Monday, June 6, 2016

Goblin Valley and Agate Rockhounding

Oh, Goblin Valley. One of my favorite places in the world! I haven't been there since I was a little girl, pleasantly shivery from listening to my brother's stories about the goblins creeping out at dusk, and feeling that every spot I discovered there was mine alone.

My boys went here last Thanksgiving with my mom, and stayed in the yurts, which would be awesome, but they aren't big enough for our whole family…and I have never loved tent camping with babies. So, we stayed overnight in a hotel in Green River. It was nice because we swam in the pool in the hot part of the afternoon, then spent time in Goblin Valley during the cooler evening and again the next morning. Even better would be to go in earlier Spring, or Fall, but this was the time that we could make it work, and the heat wasn't too unbearable at those times of day.
I always wonder what it would have been like to come upon some of these places for the first time, without knowing what you were going to find there. As you get down toward the San Rafael Swell you can tell there's something interesting beyond, but Goblin Valley is set down low, to the other side, and from far away you wouldn't ever suspect anything was there!
We stopped by a spot where you can collect agate and jasper nearby. There was a great view of the San Rafael Reef. So jagged and cool!
We found some nice agate for the tumbler. But we would have stayed a lot longer if it hadn't been so HOT!
There are a few green places by the river, but most of the landscape is just dry and desert-y!
One thing I love about Goblin Valley is how freely you can roam around. I love that you can climb over rocks and scramble through openings and you don't have to stay in certain areas. And yet the whole area is relatively small, enough that the older kids can go off exploring on their own and not get lost.
The Amazing Abe seems to have provoked a smile from Teddy…
though his usual expression was more like this one. Although, to be fair, Teddy did start singing little happy hiking songs several times as we walked, which was adorable. That was when he wasn't vocally expressing his displeasure in torrents of unprintable words. Unprintable because they are in baby language, that is. But they carried a wealth of meaning nonetheless.

"Mommy, I am in a little nest."
I like all the shapes you can find in the rocks. Here are a camel and a dog, though Sam says it's a bear.
A funny guy's profile.
A duck? And Sebby.
Can you spy Abe?
I love the areas where you can see up into the next rock layer. The goblins are formed from the Entrada Sandstone (deposited about 170 million years ago) and the whitish-greenish layer is the younger Curtis Formation. During our slot canyon hike we even saw some rocks with ripple marks preserved on them, from a time this area was part of beach next to an ancient sea. (Lots more good information at this link.)
Can you spy Sebby?
On this butte, you can see the even higher layers that were cut away to form the valley.

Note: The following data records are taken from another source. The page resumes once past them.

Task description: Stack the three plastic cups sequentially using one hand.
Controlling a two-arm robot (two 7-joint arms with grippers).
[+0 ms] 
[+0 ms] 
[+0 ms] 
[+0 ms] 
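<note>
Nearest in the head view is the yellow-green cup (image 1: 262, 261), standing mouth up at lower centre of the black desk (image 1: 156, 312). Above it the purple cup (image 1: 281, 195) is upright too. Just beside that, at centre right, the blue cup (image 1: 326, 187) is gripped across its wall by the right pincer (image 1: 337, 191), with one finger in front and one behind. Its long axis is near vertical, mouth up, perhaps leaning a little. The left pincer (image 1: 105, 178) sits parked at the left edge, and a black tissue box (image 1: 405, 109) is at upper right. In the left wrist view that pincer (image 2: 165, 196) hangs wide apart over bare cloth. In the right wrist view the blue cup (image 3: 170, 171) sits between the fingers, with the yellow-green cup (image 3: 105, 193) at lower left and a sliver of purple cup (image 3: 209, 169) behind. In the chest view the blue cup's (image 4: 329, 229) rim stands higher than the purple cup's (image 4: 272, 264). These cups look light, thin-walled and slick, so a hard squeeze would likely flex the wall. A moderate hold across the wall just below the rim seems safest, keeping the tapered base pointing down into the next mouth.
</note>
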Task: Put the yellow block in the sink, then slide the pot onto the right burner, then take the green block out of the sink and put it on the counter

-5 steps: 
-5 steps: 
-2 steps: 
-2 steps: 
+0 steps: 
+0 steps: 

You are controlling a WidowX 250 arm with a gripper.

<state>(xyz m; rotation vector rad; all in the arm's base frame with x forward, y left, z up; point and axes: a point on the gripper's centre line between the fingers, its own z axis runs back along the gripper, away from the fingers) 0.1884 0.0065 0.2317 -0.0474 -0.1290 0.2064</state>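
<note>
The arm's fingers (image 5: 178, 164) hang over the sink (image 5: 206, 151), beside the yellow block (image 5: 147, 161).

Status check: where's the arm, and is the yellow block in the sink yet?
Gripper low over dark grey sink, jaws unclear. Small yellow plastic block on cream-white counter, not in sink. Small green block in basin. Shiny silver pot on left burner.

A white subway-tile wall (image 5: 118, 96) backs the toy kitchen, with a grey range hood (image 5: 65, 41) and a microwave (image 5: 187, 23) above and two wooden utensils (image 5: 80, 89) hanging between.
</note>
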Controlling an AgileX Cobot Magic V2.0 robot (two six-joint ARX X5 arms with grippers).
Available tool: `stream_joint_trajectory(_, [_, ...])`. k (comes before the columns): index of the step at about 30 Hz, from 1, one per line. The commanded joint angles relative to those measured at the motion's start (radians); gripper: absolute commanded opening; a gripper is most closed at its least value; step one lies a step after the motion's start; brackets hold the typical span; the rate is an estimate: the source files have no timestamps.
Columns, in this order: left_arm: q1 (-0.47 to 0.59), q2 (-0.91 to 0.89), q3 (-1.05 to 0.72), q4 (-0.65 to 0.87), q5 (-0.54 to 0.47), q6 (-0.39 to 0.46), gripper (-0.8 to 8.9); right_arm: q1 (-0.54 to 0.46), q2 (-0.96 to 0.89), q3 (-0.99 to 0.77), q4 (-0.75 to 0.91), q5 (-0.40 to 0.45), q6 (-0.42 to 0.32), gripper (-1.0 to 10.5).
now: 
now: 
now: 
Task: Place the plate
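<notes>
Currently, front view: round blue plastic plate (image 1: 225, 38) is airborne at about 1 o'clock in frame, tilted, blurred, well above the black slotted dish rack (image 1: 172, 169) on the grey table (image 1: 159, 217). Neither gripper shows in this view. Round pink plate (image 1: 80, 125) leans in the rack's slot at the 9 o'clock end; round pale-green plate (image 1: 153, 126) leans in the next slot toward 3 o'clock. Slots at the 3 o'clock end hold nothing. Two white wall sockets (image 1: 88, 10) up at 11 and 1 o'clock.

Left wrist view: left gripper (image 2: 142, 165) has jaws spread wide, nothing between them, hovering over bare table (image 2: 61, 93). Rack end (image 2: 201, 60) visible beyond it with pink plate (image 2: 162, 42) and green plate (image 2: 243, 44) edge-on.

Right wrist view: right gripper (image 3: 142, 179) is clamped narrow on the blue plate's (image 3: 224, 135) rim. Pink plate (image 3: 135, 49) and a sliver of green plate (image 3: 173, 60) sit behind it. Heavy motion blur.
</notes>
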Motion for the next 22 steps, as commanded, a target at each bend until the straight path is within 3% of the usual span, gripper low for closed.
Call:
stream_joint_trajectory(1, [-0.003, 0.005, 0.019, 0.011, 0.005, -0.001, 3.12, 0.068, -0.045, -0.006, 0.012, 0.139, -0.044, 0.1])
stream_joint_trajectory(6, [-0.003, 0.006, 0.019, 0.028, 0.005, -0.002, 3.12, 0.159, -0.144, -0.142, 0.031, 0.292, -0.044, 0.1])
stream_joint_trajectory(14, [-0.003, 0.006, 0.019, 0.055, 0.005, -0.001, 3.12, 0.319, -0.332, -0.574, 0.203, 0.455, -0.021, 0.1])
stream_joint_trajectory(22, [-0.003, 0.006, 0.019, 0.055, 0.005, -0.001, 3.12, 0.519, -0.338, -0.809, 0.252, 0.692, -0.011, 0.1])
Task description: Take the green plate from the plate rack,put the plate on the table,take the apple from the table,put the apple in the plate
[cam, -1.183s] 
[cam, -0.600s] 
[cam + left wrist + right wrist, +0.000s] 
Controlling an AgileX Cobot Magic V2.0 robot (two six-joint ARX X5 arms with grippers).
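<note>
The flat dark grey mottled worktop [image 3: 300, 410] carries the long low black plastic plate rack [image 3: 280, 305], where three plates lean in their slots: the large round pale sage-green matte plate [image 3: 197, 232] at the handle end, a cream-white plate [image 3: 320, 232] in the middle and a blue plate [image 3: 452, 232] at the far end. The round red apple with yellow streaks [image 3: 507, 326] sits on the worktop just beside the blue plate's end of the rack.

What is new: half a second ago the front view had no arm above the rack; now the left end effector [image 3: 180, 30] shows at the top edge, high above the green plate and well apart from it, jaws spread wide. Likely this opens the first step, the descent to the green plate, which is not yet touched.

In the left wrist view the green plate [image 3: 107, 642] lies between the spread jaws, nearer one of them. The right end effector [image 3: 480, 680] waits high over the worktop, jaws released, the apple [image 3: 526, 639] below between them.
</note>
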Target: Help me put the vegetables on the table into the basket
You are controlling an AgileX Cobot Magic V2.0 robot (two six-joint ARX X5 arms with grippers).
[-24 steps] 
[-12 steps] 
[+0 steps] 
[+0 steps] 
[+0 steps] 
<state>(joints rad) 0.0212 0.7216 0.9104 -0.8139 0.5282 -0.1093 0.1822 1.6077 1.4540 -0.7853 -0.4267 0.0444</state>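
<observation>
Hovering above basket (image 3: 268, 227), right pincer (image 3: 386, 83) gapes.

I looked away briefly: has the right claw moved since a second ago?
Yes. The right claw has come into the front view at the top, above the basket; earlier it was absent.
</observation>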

That sloping part above the Curtis Formation is the bottom of the Summerville Formation, and then the very top layer is the Morrison Formation, which is the same layer where all those dinosaur fossils in Dinosaur National Monument (and other places, too!) were found. (That one is youngest; only about 150 million years old.) We could see lots of these other layers in the rocks when we went there, too, even though it's clear across the state. They are big sediment beds! 
Here's a picture of that butte in better light the next day. You can see the layers really clearly!
I really liked this shelf-like area in a little mini-valley behind the first row of cliffs. Sam thought the outcroppings looked like fingers on a hand!
By far our favorite discovery (discovered by many before us, I'm sure, but we felt proprietary ownership over it all the same) was this big cave. Do you see the sort of bird-like face in the cliff, with a two eyes and a beak or open mouth?
You can climb inside, and then the chamber turns and goes even farther back, and there's a sort of skylight to let some light in. The little girls needed assistance getting past the entrance, but once in, they LOVED playing in there. Goldie could have happily stayed in that "little home" for the rest of her life!

The face's "eye" was a cave too. It was so fun to climb around and find all these little hiding places!

Inside the "eye"
Junie, dancing on a makeshift stage, as she is prone to do
I love how there's an atmospheric gradient as well as a rock layer gradient here.
A mad goblin
It was amazing how much the colors of the rock changed with the light. Sometimes the goblins were bright pink, and other times more orange or red or rusty brown.
But by far the best light was in the evening before sunset. Suddenly different faces of the rocks start to glow and change color, and the textures change and everything starts to look new and strange again. I had thought everything was beautiful before, but now it was even MORE beautiful! I love that delicate, glowing-from-within light on the sandstone.
We had climbed really high at this point. I took this picture of Malachi and then when I got closer and saw the dropoff behind him, I yelped "Get down from there right now!" I'm not usually scared of heights, but I'm terrified of my kids on heights!
Three boys and me
The colors were unbelievable.
Fading light.
As we were driving out, we could see some rock formations that made the shape of a man sleeping! :)
Such a great place. We'll be back soon, I hope!